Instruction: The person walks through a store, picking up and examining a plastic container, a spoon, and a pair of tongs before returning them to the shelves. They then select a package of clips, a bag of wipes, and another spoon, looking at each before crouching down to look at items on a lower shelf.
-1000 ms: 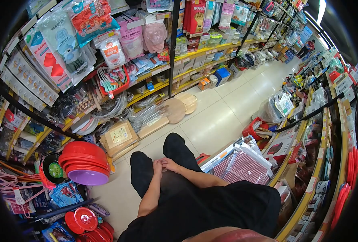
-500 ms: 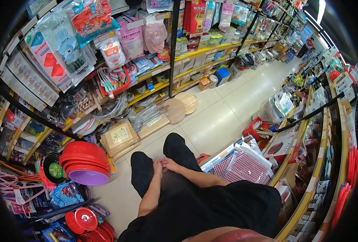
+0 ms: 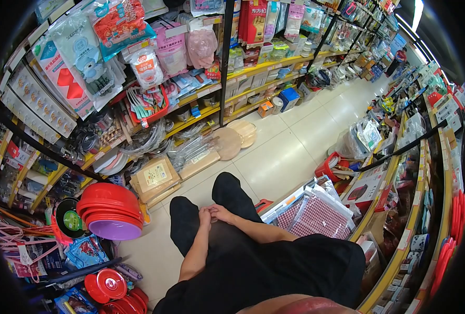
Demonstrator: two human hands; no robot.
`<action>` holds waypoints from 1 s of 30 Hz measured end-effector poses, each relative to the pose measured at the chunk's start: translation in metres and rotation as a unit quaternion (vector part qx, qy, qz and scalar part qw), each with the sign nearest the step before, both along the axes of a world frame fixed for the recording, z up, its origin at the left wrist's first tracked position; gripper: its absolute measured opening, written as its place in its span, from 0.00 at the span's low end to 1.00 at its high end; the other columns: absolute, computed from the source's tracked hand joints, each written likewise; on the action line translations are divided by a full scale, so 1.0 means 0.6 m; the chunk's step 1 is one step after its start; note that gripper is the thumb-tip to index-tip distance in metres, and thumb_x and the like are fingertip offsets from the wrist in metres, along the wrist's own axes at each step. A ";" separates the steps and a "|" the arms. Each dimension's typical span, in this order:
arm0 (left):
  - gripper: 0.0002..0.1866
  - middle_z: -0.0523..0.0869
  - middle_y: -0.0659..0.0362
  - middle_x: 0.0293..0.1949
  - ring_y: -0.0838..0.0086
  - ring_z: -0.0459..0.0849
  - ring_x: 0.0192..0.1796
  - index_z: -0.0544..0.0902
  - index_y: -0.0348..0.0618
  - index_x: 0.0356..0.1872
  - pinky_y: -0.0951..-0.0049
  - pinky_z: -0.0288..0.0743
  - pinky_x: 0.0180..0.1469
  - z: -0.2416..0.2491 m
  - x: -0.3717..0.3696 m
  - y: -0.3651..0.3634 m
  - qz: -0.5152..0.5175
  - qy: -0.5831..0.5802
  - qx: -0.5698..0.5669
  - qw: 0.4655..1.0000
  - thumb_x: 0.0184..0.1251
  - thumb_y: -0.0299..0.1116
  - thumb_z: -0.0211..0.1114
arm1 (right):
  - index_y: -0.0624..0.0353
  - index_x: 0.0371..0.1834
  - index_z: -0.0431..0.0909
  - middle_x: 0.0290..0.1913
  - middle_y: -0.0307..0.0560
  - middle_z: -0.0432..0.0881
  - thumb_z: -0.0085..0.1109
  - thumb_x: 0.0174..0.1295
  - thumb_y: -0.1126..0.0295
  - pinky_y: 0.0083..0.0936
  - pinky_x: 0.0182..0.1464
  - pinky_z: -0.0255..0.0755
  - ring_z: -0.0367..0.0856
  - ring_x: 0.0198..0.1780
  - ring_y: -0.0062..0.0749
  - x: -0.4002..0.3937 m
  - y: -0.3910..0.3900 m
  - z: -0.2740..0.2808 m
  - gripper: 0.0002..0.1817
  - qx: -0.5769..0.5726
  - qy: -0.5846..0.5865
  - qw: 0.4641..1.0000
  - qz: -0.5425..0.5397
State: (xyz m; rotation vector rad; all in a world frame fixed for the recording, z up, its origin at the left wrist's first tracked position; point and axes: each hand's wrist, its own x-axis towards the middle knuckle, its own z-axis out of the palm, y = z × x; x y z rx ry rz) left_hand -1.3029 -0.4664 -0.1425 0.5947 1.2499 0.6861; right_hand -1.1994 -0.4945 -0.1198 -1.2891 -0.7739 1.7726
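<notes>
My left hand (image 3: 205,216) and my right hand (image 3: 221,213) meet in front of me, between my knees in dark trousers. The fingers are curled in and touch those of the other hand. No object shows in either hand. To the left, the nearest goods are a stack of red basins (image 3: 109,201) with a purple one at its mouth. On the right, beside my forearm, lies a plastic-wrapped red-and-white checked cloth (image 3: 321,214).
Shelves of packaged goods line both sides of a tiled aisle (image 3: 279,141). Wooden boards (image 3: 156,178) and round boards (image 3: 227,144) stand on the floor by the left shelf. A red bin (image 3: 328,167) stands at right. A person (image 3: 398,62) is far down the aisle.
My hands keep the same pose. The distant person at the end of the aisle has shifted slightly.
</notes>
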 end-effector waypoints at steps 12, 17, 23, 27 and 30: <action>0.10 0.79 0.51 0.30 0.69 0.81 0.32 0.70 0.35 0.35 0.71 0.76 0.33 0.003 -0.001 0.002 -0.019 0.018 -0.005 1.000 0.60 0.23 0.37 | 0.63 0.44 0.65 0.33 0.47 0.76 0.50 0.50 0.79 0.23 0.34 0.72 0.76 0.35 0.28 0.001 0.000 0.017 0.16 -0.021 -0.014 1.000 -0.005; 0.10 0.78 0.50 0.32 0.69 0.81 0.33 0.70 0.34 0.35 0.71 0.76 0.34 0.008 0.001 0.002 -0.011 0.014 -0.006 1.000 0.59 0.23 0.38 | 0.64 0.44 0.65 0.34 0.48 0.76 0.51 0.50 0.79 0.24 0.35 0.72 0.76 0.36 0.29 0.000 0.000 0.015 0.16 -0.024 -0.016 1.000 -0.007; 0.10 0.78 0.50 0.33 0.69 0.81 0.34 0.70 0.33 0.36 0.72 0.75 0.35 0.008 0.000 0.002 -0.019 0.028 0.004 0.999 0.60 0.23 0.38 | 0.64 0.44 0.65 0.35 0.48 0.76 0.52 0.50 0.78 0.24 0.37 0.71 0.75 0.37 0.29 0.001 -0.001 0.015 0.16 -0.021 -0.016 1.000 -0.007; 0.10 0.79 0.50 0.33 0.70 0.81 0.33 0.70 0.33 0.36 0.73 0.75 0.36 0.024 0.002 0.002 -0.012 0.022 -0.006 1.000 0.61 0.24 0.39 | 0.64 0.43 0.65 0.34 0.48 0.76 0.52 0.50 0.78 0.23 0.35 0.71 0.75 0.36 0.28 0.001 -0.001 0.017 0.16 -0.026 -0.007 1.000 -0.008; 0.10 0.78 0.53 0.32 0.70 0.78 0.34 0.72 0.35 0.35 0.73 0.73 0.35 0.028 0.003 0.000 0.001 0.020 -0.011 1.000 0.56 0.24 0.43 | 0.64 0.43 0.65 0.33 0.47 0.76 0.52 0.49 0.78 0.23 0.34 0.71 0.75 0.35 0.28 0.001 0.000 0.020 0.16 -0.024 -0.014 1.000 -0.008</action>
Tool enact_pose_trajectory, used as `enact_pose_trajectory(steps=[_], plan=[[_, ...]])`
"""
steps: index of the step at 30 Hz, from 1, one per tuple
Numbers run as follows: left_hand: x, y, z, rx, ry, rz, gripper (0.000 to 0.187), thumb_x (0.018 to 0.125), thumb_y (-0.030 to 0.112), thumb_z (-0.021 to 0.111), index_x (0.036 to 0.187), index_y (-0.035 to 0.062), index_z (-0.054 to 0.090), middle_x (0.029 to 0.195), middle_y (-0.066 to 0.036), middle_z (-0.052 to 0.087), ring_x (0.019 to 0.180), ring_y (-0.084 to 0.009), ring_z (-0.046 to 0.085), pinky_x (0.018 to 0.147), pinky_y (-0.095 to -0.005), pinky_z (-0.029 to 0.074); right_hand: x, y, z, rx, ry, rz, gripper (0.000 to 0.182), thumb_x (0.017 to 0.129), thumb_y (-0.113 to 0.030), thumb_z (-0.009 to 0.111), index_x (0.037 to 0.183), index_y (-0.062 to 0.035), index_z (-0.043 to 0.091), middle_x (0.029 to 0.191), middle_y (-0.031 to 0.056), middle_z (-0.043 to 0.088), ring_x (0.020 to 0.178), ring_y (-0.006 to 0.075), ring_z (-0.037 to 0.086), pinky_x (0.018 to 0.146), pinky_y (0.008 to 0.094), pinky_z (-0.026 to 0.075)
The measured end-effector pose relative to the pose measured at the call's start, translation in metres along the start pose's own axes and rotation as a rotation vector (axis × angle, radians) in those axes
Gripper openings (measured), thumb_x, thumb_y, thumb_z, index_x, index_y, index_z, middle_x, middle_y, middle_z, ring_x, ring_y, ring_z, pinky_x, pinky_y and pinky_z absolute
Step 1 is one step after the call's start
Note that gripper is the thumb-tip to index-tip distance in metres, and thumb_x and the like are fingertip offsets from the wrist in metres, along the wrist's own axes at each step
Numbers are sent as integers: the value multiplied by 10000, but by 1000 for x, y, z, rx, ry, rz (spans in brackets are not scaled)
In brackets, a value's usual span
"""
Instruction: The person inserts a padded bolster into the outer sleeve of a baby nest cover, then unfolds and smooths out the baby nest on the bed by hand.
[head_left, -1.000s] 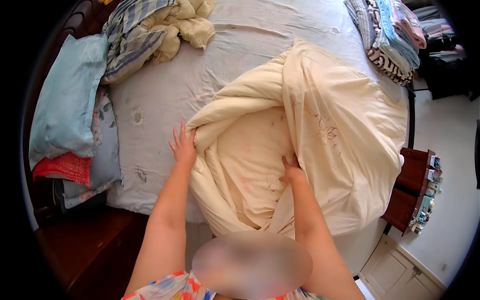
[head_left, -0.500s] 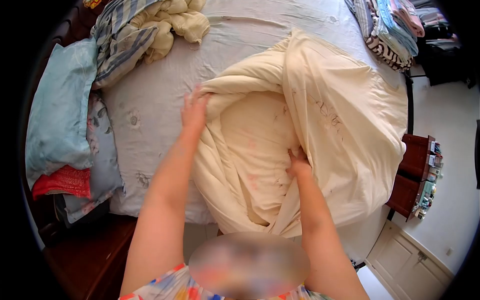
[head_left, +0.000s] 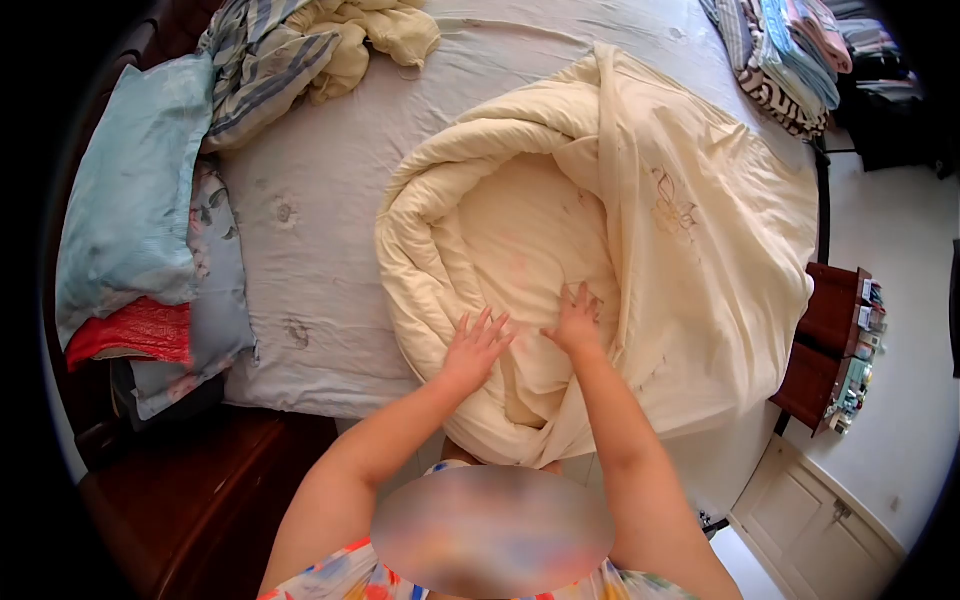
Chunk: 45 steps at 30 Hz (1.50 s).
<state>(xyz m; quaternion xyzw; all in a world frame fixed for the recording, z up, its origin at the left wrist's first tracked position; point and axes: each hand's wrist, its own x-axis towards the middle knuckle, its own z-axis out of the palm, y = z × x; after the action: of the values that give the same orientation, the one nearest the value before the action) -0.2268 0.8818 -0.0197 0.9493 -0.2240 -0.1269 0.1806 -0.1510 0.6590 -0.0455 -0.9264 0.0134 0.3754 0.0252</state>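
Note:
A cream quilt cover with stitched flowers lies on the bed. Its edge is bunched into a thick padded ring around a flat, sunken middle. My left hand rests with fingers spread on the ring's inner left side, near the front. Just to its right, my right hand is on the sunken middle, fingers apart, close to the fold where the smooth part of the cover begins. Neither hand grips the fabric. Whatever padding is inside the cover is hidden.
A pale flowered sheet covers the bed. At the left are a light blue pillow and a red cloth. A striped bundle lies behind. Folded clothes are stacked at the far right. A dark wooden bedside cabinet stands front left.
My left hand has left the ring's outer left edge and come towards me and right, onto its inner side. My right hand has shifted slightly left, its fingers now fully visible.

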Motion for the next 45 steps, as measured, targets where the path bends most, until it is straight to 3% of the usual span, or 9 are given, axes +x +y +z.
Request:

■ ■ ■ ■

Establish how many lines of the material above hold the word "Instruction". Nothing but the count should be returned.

WRITTEN SOLUTION
2